### Loading data and libraries

In [1]:
import pandas as pd
import numpy as np
from sklearn import linear_model, preprocessing, model_selection,feature_extraction

In [2]:
from sklearn.model_selection import RandomizedSearchCV

In [3]:
import matplotlib.pyplot as plt

In [4]:
from sklearn.model_selection import train_test_split

In [5]:
from nlp_utils.model import train_model

In [6]:
data_folder = 'data/'

In [7]:
## using the cleaned files
train_data = pd.read_csv(data_folder+'train_clean.csv'); print(train_data.shape)
test_data = pd.read_csv(data_folder+'test_clean.csv'); print(test_data.shape)

(7613, 6)
(3263, 5)


In [8]:
train_data.head()

Unnamed: 0,id,keyword,location,text,target,text_clean
0,1,,,Our Deeds are the Reason of this #earthquake M...,1,deed reason earthquake may allah forgive u
1,4,,,Forest fire near La Ronge Sask. Canada,1,forest fire near la ronge sask canada
2,5,,,All residents asked to 'shelter in place' are ...,1,resident asked shelter place notified officer ...
3,6,,,"13,000 people receive #wildfires evacuation or...",1,people receive wildfire evacuation order cali...
4,7,,,Just got sent this photo from Ruby #Alaska as ...,1,got sent photo ruby alaska smoke wildfire pour...


In [9]:
train_data[train_data['target'] == 1].sample()['text'].values[0]

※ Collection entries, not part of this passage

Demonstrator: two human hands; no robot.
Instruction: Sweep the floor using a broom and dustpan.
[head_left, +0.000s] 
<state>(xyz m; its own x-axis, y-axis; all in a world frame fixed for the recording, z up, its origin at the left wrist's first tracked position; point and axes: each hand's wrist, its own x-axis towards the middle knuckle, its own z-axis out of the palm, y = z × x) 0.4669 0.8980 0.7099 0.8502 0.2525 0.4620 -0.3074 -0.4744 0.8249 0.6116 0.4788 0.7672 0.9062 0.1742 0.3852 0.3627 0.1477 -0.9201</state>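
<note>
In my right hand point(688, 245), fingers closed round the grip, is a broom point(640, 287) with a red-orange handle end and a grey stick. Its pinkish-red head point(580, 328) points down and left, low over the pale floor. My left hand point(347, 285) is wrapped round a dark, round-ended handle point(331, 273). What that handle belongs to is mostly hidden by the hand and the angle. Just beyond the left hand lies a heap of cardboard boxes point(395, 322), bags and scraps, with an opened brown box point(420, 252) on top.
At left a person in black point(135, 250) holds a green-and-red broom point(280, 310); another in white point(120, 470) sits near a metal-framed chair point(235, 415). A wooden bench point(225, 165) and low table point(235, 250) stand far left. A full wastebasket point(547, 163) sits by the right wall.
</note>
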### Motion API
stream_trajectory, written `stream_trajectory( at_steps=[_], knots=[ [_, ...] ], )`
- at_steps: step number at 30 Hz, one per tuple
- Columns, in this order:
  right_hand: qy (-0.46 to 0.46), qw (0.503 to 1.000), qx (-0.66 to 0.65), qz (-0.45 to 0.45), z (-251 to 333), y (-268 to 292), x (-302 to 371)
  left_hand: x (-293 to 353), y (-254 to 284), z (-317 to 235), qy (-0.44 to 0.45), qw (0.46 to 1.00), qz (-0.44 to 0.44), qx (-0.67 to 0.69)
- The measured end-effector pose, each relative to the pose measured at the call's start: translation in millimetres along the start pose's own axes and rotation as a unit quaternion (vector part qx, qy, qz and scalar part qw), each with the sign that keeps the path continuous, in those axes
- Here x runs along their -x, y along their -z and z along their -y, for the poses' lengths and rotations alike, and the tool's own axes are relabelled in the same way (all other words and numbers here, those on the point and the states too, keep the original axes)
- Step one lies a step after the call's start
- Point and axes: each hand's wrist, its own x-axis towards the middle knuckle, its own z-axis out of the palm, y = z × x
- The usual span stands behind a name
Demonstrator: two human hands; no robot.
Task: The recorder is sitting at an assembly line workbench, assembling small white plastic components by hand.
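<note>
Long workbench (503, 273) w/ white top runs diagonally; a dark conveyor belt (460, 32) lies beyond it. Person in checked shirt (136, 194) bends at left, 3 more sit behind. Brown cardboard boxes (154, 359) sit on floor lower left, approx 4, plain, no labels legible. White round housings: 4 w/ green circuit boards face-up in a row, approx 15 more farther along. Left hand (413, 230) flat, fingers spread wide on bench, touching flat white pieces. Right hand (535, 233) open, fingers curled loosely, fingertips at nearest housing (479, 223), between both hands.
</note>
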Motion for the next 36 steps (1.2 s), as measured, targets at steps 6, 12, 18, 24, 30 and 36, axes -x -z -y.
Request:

'Arnhem Weather - &lt;p&gt;An unrelenting and dangerous heat wave will expand across the South Central United States\x89Û_ http://t.co/yhAqa5WXoK'

In [10]:
# train_data.location.value_counts()

In [11]:
sample_submission = pd.read_csv(data_folder+'sample_submission.csv')
# sample_submission.head()

### Word Embeddings

#### Pre-processing

In [12]:
from tensorflow.keras.preprocessing import text, sequence

In [13]:
## creating a tokenizer
tokenizer = text.Tokenizer()
tokenizer.fit_on_texts(train_data['text'])

In [14]:
word_index = tokenizer.word_index

In [15]:
len(word_index)

22700

In [16]:
# convering tweets to sequences and padding them
train_seq_x = sequence.pad_sequences(tokenizer.texts_to_sequences(train_data['text']), maxlen=70,padding='post')
test_seq_x = sequence.pad_sequences(tokenizer.texts_to_sequences(test_data['text']), maxlen=70,padding='post')

In [17]:
train_seq_x

array([[ 119, 4633,   24, ...,    0,    0,    0],
       [ 189,   45,  229, ...,    0,    0,    0],
       [  40, 1751, 1620, ...,    0,    0,    0],
       ...,
       [2824, 2401,  709, ...,    0,    0,    0],
       [  78, 1145,   41, ...,    0,    0,    0],
       [   4,  209,   54, ...,    0,    0,    0]], dtype=int32)

In [18]:
train_x, valid_x, train_y,valid_y = train_test_split(train_seq_x, train_data['target'], test_size = 0.15, random_state = 42 )

In [19]:
### loading pretrained word-embeddings
embeddings_index = {}

for i, line in enumerate(open('data/wiki-news-300d-1M.vec', encoding='utf-8')):
    values = line.split()
    embeddings_index[values[0]] = np.asarray(values[1:], dtype='float32')

In [20]:
len(embeddings_index.keys())

999995

In [21]:
### token embedding mapping
embedding_matrix = np.zeros((len(word_index)+1, 300))

x = 0
unfound_words = []
for word, i in word_index.items():
    vec = embeddings_index.get(word)
    if vec is not None:
        x+=1
        embedding_matrix[i] = vec
    else:
        unfound_words.append(word)

print("Embeddings found for {} words out of {}".format(x, len(word_index)))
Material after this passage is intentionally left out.